Как резануло слух это слово «погонят». Но Павел подавил вспышку неприязни, ответил хоть и грубовато, но сдержанно:

– Гоняют, Рушечкин, скот, а мы люди. Я, например, сам на передовую бегом готов бежать. И другие того же хотят, кто человеком себя считает.

Рушечкин последнее его замечание пропустил мимо ушей. Выждав ради приличия, не скажет ли взводный что еще, вздохнул с притворной озабоченностью:

– По-разному судимость-то снимается, Павел Константинович. Может статься, что в первом же бою пуля между глаз застрянет – тоже судимости как не бывало. Ну-с, так вот. А у меня больная жена и двое детей дома остались. Им не снятая судимость нужна, а я – Рушечкин, живой и невредимый.

– Даже трус? – поддел Павел, думая отпугнуть Рушечкина и оградить себя от последующих его излияний. Но Рушечкин вроде не заметил его язвительной колкости.

– Это все лирика, Павел Константинович! А проза жизни в другом. Ну на что, посуди сам, я или, к примеру, ты мертвый, хоть и герой, своей семье нужен? Может, кусок хлеба лишний им с того света послать сможешь? Не пошлешь! А кусок им нужней, чем мое геройство…

– Как эта твоя философия называется, знаешь? – недобро поинтересовался Павел, крайне удивленный фамильярностью обращения Рушечкина, особо разительной при тех натянутых отношениях, которые между ними существовали. Он ожидал смутить, остеречь собеседника, но Рушечкин и на этот раз выказал заметную стойкость и глухоту к его предостережению.

– К чему это, Колычев? Мы же живые люди! Как ни тасуй понятия, а болит-то у всех одинаково.

– Болит-то у всех одинаково! – приходя в тихое бешенство от того, что Рушечкин хотел уличить его в двуличии, подхватил Павел. – Только совесть свою потеряли не все.

– А за что подыхать? За центнер муки и сотню банок тушенки? Жить я хочу! И не скрываю этого!.. Может быть, не столько для себя, сколько ради детей. Кому они без меня нужны?

– Может, для их спасения руки поднимешь да на ту сторону в бою перебежишь?

– Демагогия, Колычев, не провоцируй!
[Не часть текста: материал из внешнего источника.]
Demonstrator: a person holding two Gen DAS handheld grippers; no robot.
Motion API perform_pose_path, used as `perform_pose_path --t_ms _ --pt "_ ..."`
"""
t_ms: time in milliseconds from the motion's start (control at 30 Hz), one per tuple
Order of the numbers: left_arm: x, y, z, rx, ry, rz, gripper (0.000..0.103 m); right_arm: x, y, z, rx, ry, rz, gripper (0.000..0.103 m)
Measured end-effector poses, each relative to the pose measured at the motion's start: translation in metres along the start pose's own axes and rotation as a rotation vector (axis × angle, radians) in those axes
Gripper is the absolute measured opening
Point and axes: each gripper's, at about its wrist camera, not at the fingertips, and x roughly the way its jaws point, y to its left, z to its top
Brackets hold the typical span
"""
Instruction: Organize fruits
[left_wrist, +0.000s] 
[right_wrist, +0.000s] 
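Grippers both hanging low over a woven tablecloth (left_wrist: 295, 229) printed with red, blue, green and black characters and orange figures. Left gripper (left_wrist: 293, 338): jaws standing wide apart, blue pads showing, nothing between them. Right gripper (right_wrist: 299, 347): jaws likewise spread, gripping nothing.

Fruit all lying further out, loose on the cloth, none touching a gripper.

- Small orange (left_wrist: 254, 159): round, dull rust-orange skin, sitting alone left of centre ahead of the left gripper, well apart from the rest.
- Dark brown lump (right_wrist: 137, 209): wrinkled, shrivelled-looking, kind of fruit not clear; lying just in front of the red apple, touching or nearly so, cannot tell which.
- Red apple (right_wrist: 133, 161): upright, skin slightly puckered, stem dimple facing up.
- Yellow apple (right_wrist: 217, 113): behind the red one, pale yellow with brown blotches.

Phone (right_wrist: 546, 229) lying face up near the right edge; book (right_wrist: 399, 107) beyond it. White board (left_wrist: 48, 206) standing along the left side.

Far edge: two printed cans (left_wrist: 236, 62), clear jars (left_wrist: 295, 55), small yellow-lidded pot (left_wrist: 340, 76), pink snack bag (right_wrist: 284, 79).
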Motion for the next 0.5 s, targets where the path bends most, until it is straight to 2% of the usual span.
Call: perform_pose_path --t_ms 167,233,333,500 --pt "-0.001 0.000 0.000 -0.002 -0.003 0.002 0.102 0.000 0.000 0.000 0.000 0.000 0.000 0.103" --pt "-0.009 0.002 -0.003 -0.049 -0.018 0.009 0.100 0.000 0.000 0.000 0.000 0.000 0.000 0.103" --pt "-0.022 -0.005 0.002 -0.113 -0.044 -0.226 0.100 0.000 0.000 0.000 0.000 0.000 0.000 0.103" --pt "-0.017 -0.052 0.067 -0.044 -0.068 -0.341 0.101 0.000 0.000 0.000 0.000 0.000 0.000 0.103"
К фрицам не побегу, не беспокойся. Советский я человек. Но подыхать за здорово живешь – не хочу!

– Советский?! – задохнулся от возмущения Павел. – Прилипала ты советская! Советская власть тебе нужна только до тех пор, пока в ней можно устраивать свое хапужное благополучие. И рисковать за нее своей шкурой ты, конечно, не хочешь.
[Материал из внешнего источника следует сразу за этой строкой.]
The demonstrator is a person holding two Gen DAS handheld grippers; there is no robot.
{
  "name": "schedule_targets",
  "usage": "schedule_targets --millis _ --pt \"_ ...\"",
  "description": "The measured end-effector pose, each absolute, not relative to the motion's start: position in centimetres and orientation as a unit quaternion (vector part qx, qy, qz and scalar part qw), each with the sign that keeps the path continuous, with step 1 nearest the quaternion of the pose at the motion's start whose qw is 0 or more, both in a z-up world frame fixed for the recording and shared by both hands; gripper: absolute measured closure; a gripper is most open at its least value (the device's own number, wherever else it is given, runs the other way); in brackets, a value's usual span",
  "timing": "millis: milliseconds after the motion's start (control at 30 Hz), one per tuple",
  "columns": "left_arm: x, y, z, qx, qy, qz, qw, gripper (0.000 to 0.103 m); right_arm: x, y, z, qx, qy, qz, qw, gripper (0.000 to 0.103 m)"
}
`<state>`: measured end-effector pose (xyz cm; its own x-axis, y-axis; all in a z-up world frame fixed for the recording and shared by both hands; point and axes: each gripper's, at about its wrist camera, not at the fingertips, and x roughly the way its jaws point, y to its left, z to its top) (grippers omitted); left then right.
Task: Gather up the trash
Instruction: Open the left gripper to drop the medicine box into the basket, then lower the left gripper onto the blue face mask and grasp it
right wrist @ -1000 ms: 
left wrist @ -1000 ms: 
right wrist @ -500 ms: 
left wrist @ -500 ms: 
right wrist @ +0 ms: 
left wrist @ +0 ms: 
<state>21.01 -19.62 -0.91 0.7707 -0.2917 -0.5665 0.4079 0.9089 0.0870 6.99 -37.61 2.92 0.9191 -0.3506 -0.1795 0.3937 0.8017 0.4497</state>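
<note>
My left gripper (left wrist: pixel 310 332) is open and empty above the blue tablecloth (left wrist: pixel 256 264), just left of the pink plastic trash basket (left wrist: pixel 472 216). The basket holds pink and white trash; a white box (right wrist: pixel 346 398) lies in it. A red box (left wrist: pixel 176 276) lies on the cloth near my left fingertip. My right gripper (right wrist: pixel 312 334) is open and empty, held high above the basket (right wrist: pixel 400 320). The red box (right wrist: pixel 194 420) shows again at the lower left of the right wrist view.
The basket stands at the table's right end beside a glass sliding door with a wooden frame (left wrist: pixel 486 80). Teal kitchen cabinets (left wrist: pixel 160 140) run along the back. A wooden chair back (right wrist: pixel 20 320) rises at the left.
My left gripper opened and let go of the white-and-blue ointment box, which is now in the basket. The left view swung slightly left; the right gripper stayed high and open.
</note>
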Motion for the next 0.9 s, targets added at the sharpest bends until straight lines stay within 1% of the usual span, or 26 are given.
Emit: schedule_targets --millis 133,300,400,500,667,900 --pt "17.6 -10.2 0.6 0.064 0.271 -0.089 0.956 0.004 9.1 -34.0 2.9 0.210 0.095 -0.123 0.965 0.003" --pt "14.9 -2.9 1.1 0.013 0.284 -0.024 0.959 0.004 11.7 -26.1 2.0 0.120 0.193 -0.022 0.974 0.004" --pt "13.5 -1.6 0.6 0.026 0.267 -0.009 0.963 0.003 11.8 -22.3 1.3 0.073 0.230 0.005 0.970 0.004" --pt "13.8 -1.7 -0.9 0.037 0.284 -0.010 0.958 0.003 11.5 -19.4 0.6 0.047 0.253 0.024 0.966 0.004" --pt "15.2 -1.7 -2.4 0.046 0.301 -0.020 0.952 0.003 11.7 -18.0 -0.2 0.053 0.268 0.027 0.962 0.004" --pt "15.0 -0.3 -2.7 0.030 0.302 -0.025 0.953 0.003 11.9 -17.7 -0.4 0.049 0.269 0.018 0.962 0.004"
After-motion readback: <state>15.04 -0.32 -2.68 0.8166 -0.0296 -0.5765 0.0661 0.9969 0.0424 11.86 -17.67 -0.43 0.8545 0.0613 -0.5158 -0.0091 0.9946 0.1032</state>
Теперь, когда забрала были подняты, Павлу не хватало выдержки его противника. Горячась и досадуя, что неспособен собой управлять, он весь дрожал от возбуждения. Рушечкин же, напротив, оставался внешне неколебим.

– А кому охота?

Это уж было слишком, но, как ни странно, подействовало на Павла отрезвляюще.

– Однажды я предупреждал тебя, Рушечкин: держись от меня подальше. Предупреждаю в последний раз, иначе будешь отстаивать свою философию в другом месте, – не желая дальше продолжать спор, Павел круто повернулся и зашагал опять в землянку.

А вслед слышалось недоуменное:

– И чего не понравилось? Только и сказал вслух, что другие про себя думают. Сам такой же. Не правда, что ли? А в бой все равно всех погонят. Все там будем.